2012/08/12
James Rohrer: A Simple Recipe for "Us vs Them"
My Uncle Richard did not need to die prematurely. He was a victim of the most relentless killer the world has ever known: Us and Them. This assassin can slay victims in countless ways. In my uncle's case, it looked like either a stroke or medical malpractice, but it really was US and Them. Richard had left our Appalachian family farm at the tag end of the Great Depression. He moved to a big city in New York, got a job with a rising company, and soon he became management. He made a bundle, joined a country club, had a good life, but got burned out. When I was about ten years old, he decided to take early retirement and move back to the farm. He wanted out of the city, out of the rat race, and back to nature. Soon after he returned, he went to our local small town doctor for a physical exam.

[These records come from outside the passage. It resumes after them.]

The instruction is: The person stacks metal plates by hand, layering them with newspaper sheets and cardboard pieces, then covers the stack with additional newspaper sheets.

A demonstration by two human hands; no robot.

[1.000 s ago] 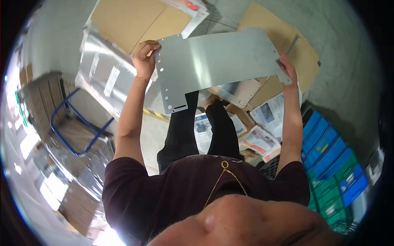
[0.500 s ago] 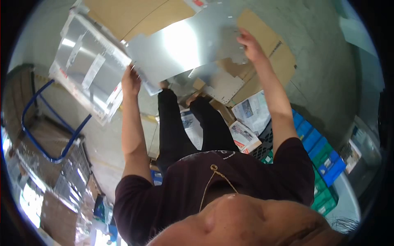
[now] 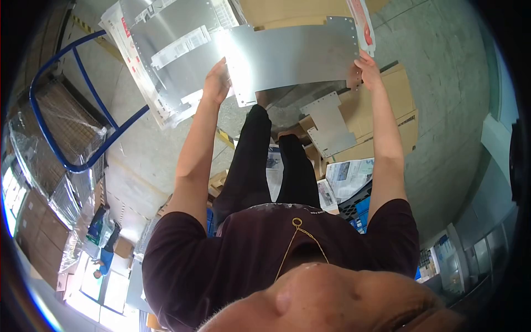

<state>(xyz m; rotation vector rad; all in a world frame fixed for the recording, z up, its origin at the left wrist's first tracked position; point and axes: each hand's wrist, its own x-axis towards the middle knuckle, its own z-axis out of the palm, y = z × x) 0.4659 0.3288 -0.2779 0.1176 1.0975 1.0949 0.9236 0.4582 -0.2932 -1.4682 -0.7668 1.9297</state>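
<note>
Metal sheet held up between both hands

A wide metal sheet (image 3: 304, 55) with small holes along its end is held out in front of the body, roughly level across the view. Its left end is gripped by the left hand (image 3: 216, 83), its right end by the right hand (image 3: 369, 72), with the fingers closed at the edge. At the left, a metal-topped stack (image 3: 160, 33) is partly overlapped by the sheet in the view; whether the two are touching cannot be told. Below the sheet's right half, a smaller metal plate (image 3: 329, 122) is seen lying beside flat cardboard (image 3: 405, 91), with newspaper (image 3: 345, 177) spread nearby. A blue tubular frame (image 3: 48, 138) is seen at the far left, and a person in blue (image 3: 105, 260) in the distance
</note>
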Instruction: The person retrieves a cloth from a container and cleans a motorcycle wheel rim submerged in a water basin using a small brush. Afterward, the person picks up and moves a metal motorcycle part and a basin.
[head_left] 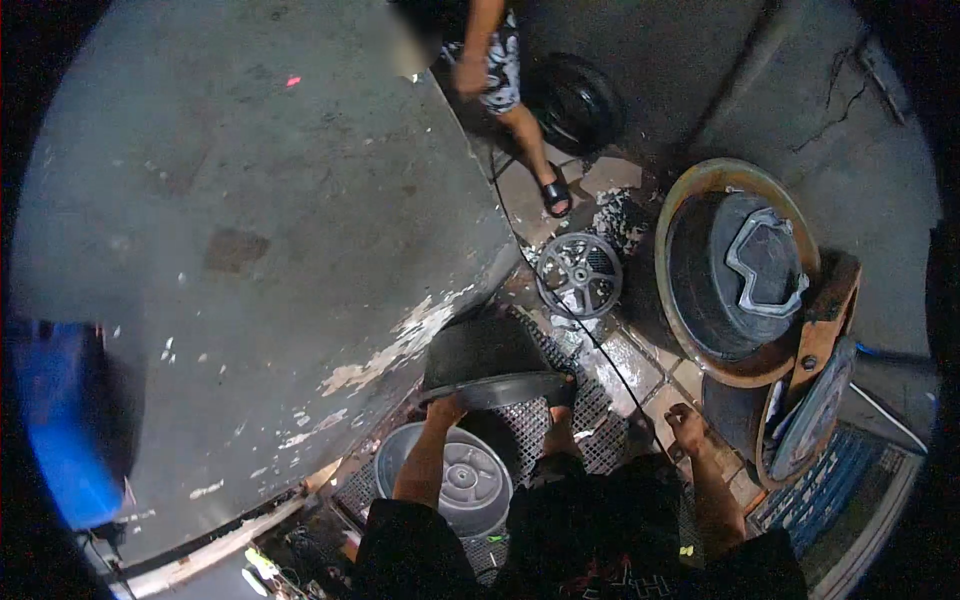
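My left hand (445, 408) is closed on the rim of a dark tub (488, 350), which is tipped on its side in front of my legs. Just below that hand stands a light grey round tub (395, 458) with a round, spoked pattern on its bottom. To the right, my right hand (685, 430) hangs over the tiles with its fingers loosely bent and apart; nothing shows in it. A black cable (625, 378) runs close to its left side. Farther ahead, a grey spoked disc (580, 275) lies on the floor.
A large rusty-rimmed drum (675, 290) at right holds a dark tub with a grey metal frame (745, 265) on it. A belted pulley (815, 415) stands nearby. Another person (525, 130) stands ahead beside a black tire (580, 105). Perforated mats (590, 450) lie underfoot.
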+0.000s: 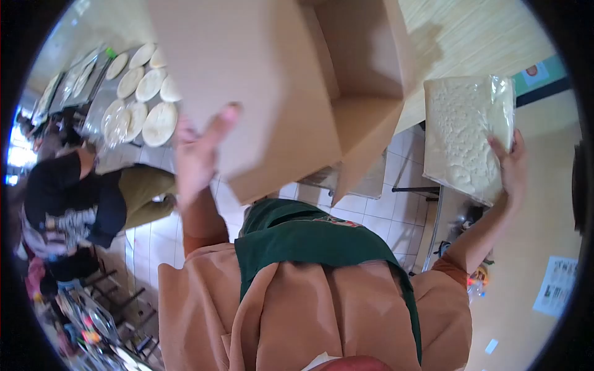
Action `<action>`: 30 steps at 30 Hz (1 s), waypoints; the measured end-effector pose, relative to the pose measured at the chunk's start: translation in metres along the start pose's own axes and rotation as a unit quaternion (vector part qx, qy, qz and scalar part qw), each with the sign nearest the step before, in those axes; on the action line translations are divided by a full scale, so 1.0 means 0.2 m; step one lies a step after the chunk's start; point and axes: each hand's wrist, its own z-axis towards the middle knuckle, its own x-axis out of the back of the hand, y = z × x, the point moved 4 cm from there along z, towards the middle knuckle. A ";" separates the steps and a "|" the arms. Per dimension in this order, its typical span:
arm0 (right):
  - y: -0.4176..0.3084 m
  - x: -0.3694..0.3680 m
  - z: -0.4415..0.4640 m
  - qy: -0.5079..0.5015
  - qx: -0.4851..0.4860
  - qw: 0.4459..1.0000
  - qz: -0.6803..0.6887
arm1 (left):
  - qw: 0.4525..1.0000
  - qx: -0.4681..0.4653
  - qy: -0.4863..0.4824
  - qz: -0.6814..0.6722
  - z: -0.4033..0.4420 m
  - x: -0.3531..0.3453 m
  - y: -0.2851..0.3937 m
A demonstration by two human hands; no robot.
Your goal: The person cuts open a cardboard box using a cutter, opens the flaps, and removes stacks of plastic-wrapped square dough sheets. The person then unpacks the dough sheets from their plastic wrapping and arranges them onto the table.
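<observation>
An open brown cardboard box (266,80) fills the upper middle of the view, tilted, its hollow inside and a loose flap showing. My left hand (201,148) grips its lower left edge, thumb on the outer face and fingers partly hidden. Out to the right, my right hand (512,164) is closed on the edge of a clear plastic pack of pale, bumpy flat bread or dough (464,133). The pack is apart from the box.
Round pale flatbreads (150,85) lie on a table at upper left, some under plastic. A person in a black shirt (68,191) stands at left. A light wooden table (482,31) is behind the box. Papers (557,284) hang on the right wall.
</observation>
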 end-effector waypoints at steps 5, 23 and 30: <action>0.25 -0.42 0.09 -0.066 0.142 0.969 -0.188 | 0.969 -0.085 0.191 0.131 -0.56 0.67 0.34; 1.49 -2.33 -0.16 -0.367 -0.214 0.904 0.046 | 0.803 0.150 0.555 0.157 -2.32 0.85 0.47; 1.74 -2.12 -0.56 -0.421 -0.263 0.855 0.148 | 0.780 0.357 0.476 0.191 -2.54 1.25 -0.59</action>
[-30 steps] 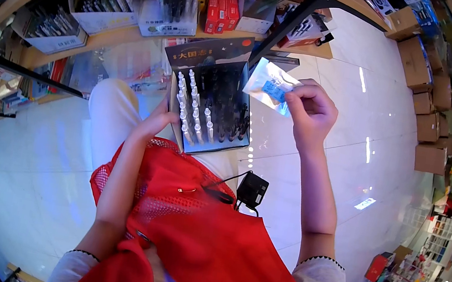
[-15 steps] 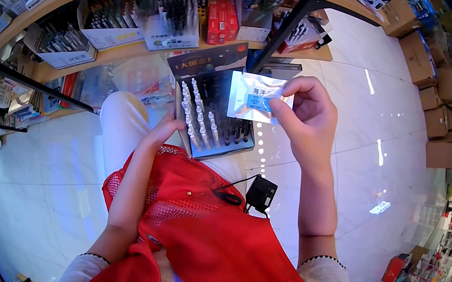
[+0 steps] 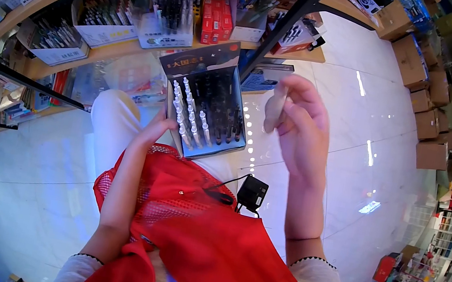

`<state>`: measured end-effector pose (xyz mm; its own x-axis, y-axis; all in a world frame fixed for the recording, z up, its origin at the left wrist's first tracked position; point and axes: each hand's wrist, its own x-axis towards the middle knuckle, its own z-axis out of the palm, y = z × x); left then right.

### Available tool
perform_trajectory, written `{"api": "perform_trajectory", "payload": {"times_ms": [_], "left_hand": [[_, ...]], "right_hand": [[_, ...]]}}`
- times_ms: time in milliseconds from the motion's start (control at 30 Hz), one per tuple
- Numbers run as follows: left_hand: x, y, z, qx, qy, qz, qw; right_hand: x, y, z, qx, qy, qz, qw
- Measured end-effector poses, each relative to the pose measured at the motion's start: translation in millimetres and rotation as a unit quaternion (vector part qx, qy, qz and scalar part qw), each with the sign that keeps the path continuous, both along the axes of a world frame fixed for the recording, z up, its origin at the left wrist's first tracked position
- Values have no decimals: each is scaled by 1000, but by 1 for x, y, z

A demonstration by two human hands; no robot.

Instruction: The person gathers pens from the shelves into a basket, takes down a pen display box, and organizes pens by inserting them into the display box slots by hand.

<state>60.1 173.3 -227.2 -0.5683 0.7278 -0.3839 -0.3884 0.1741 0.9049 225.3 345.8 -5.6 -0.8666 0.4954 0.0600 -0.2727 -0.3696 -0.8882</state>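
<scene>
My left hand (image 3: 157,129) grips the left side of an open display box (image 3: 213,150), which rests tilted by my knee. White-capped pens (image 3: 190,112) stand in rows in its left part, and dark pens (image 3: 223,119) stand in its right part. To the right of the box, my right hand (image 3: 303,115) pinches a small packet (image 3: 275,107) between thumb and fingers. The packet is seen nearly edge-on and slightly blurred, so its print cannot be read.
Wooden shelves (image 3: 39,67) with pen boxes (image 3: 167,31) and red cartons (image 3: 217,20) run across the top left. A black shelf post (image 3: 285,27) rises beyond the box. A small black device (image 3: 252,193) with a cable hangs near my lap. Cardboard boxes (image 3: 432,155) line the right.
The packet was over the box's right side half a second ago with its print facing me. It has since moved right, off the box, and turned edge-on in my right hand.
</scene>
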Motion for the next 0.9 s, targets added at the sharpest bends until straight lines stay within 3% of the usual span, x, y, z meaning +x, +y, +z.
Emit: {"api": "perform_trajectory", "payload": {"times_ms": [67,133,267,300,433,500,667,800,900], "left_hand": [[0,2,2,5,0,-8,1000],[-1,2,3,18,-9,-24,999],[-14,-3,-48,-13,-6,-45,999],[-8,-2,-38,23,40,-8,999],[-7,-6,-14,-43,-7,-40,998],[-10,-6,-25,-19,-3,-35,999],[-16,-3,-45,5,46,-47,998],[-8,4,-10,30,27,-56,998],[-5,3,0,48,24,-50,997]], "right_hand": [[-2,0,-10,-175,80,85,978],[-8,-10,-17,-356,164,189,900],[-18,-49,16,-307,250,313,863],[-19,-62,26,-286,268,333,858],[-23,-105,46,-241,317,384,833],[-26,-112,50,-238,319,389,831],[-25,-97,39,-284,234,327,870],[-36,-67,31,-444,96,173,874],[-60,-39,-2,-363,145,200,899]]}}
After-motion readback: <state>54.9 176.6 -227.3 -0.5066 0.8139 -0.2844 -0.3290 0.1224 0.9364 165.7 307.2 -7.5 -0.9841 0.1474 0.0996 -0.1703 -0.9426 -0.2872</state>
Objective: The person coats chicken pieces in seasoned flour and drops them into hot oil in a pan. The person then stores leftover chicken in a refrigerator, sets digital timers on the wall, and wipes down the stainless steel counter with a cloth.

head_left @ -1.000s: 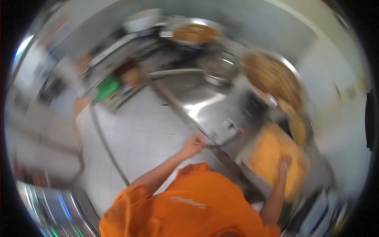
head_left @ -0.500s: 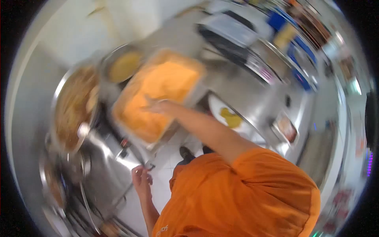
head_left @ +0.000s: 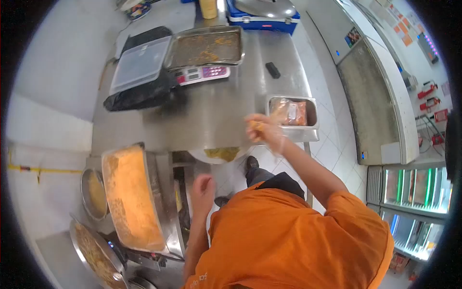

He felt fine, but the doctor told him that he needed immediately to stop taking a medication that his family physician in New York had prescribed. Uncle Richard derisively ignored the advice. His New York doctor was an old friend, a member of the country club, while the small town doctor was a refugee from the Soviet Union. This was during the Cold War, when most Americans imagined that nothing in the Soviet Union could possibly be up to American standards, and certainly not medical training. The last time I ever saw my Uncle, he was fuming about the "damned Russkie." "Can you imagine the nerve of that damned Russkie, thinking he knows more than my doctor?" Two weeks later, Uncle Richard was dead. The coroner's report made it clear: He should have listened to the Russkie. My uncle was not particularly stubborn or foolish. He was just being human. We humans are by nature social creatures, even the most introverted of us, and we tend to trust and follow the thinking of the groups with which we identify.